Book Review: Stanley and Elsie by Nicola Upson

Book reviews By Jul 29, 2019 4 Comments

Nicola Upson’s novel, Stanley and Elsie, covers five years in the lives of the painter, Sir Stanley Spencer, and the young woman who was hired as his housekeeper, while he was painting the Sandham Memorial Chapel.

The First World War is over, and in a quiet Hampshire village, artist Stanley Spencer is working on the commission of a lifetime, painting an entire chapel in memory of a life lost in the war to end all wars. Combining his own traumatic experiences with moments of everyday redemption, the chapel will become his masterpiece.

When Elsie Munday arrives to take up position as housemaid to the Spencer family, her life quickly becomes entwined with the charming and irascible Stanley, his artist wife Hilda and their tiny daughter Shirin.

As the years pass, Elsie does her best to keep the family together even when love, obsession and temptation seem set to tear them apart…

I have to admit that I didn’t know very much about Sir Stanley Spencer before reading Nicola Upson’s novel which made me reliant on her to bring him alive on the page and draw me in. She certainly achieved this, taking me right into the heart of this household and summoning up all the characters, so that I felt as if they were moving around me while I was reading.

Nicola Upson’s reimagining of this period in Stanley and Elsie’s lives is seen through Elsie’s eyes. We arrive with her for her first day in service, which is also her first time away from home. We join the household when she does and this provides a fresh perspective on the three members of the family, their life together and family dynamic, and how it is organised – or wasn’t, until she arrived.

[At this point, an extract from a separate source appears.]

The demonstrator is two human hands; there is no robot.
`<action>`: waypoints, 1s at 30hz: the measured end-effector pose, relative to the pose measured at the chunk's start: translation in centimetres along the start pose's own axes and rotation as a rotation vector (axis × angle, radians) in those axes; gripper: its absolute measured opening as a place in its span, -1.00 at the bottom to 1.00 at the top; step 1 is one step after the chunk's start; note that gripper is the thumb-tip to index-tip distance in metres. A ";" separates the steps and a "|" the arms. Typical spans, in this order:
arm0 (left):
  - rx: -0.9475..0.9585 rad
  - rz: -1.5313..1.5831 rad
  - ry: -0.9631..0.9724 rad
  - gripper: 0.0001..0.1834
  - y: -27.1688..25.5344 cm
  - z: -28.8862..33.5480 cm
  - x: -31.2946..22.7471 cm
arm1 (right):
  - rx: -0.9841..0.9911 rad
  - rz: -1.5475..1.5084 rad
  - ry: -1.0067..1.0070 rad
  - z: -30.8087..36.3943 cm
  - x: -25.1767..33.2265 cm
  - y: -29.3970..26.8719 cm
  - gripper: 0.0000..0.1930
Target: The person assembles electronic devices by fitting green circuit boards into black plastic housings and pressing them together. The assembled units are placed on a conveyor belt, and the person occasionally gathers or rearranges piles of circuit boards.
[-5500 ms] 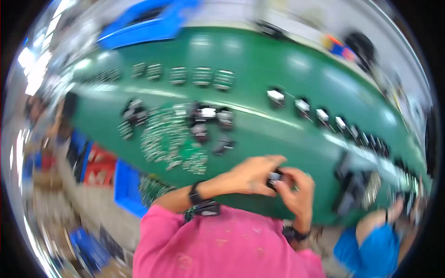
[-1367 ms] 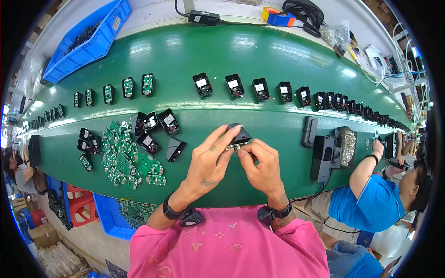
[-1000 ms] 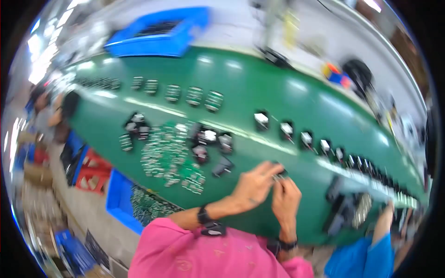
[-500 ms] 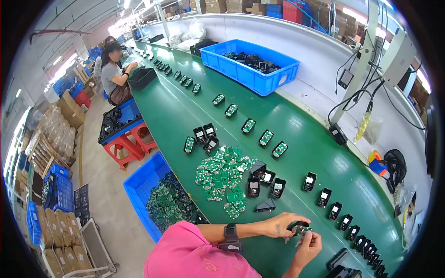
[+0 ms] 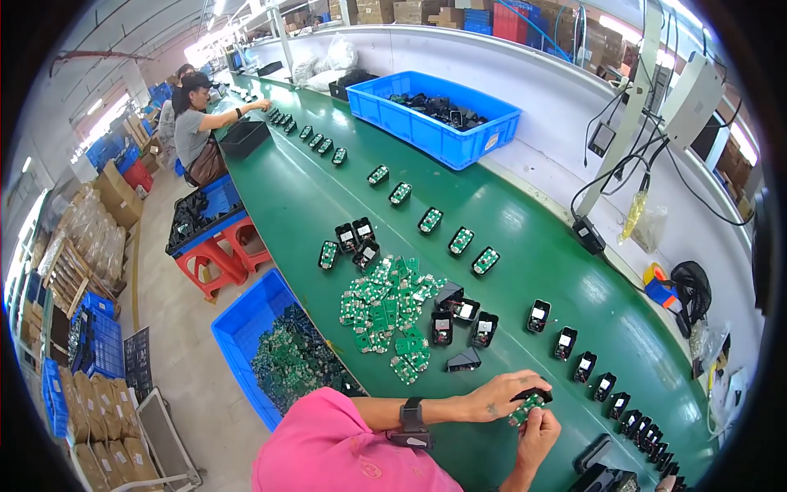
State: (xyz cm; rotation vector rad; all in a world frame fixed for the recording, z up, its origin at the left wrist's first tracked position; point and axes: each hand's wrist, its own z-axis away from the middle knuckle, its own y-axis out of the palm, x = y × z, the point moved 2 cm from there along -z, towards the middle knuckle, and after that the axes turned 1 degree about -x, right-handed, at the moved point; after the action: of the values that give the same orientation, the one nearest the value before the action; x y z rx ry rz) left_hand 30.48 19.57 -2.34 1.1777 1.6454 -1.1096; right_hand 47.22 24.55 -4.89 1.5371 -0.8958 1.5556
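My left hand is closed around a small black plastic housing, which its fingers partly cover. A green circuit board with white parts sits against the housing's open side, tilted. The thumb and fingers of my right hand pinch the board's lower edge. I cannot tell whether the board is seated inside. Left of my hands lie a heap of green circuit boards and several black housings, one of them a tipped wedge-shaped housing.
Housings with boards run up the green bench; board-less housings line the right. A blue bin holds black parts; another blue bin holds boards. A co-worker sits far left. Dark objects lie beside my right forearm.
The circuit board has turned so its green face shows at the housing, with my right fingers on its lower edge. The co-worker's arm now reaches out to the row. The view shifted slightly.
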 end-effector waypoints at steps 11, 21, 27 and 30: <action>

This also allows Nicola Upson to give more prominence to the women’s stories, those of Hilda, Patricia Preece and Dorothy Hepworth, all artists in their own right but more often footnotes to Sir Stanley’s more public success story. Now we get to see the private man and working artist behind the public image, seen through the women’s eyes. It would be particularly unusual for Elsie’s story to be told, and that’s a shame because she’s quite a character. She knows her own mind, finds happiness and joy in simple pleasures, and provides a good counterbalance to the bohemian storms of discontent that rage around her.

No sooner had I finished reading than I was busy googling Cookham, the Sandham Chapel and other paintings, most notably his portrait of Elsie, which he titled Elise, as well as that painted by his first wife, Hilda Carline. I was struck by how closely they resembled what I had imagined from reading Nicola Upson’s incredibly accurate descriptions of them.

Nicola Upson conjures up the household and the artwork they produce with precise yet playful prose to create a fascinating insight into these people’s lives; Stanley and Elsie is a masterful blend of her research and reimagining that feels as loyal to, and fond of, her subjects as Elsie was towards the family she tended and every bit as vital as she was to them.

Stanley and Elsie by Nicola Upson is published by Duckworth Books, one of publishing’s oldest independently-owned imprints. It is available as an audiobook, ebook and in paperback. You can find it at Amazon UK or buy it from Hive instead, where every purchase helps support your local independent bookshop. You can follow Nicola Upson on Twitter.  

My thanks to the publisher for sending me a review copy of the book. 

Author

4 Comments

  1. This is waiting on the ever growing tbr pile. I haven’t always appreciated Upson’s writing in the past but I am very interested in Spencer’s work so I’m sure I shall get round to it sooner rather than later.

    1. kath says:

      I’ve not read her before but am keen to read more after having enjoyed this so much. I hope you enjoy it when you get to it. I’d be interested to know what you think, given you’re more familiar with the artist and his work.

  2. BookerTalk says:

    I know nothing about this painter either…..the book sounds quite charming

    1. kath says:

      It really is, Karen, although Spencer himself perhaps less so at times!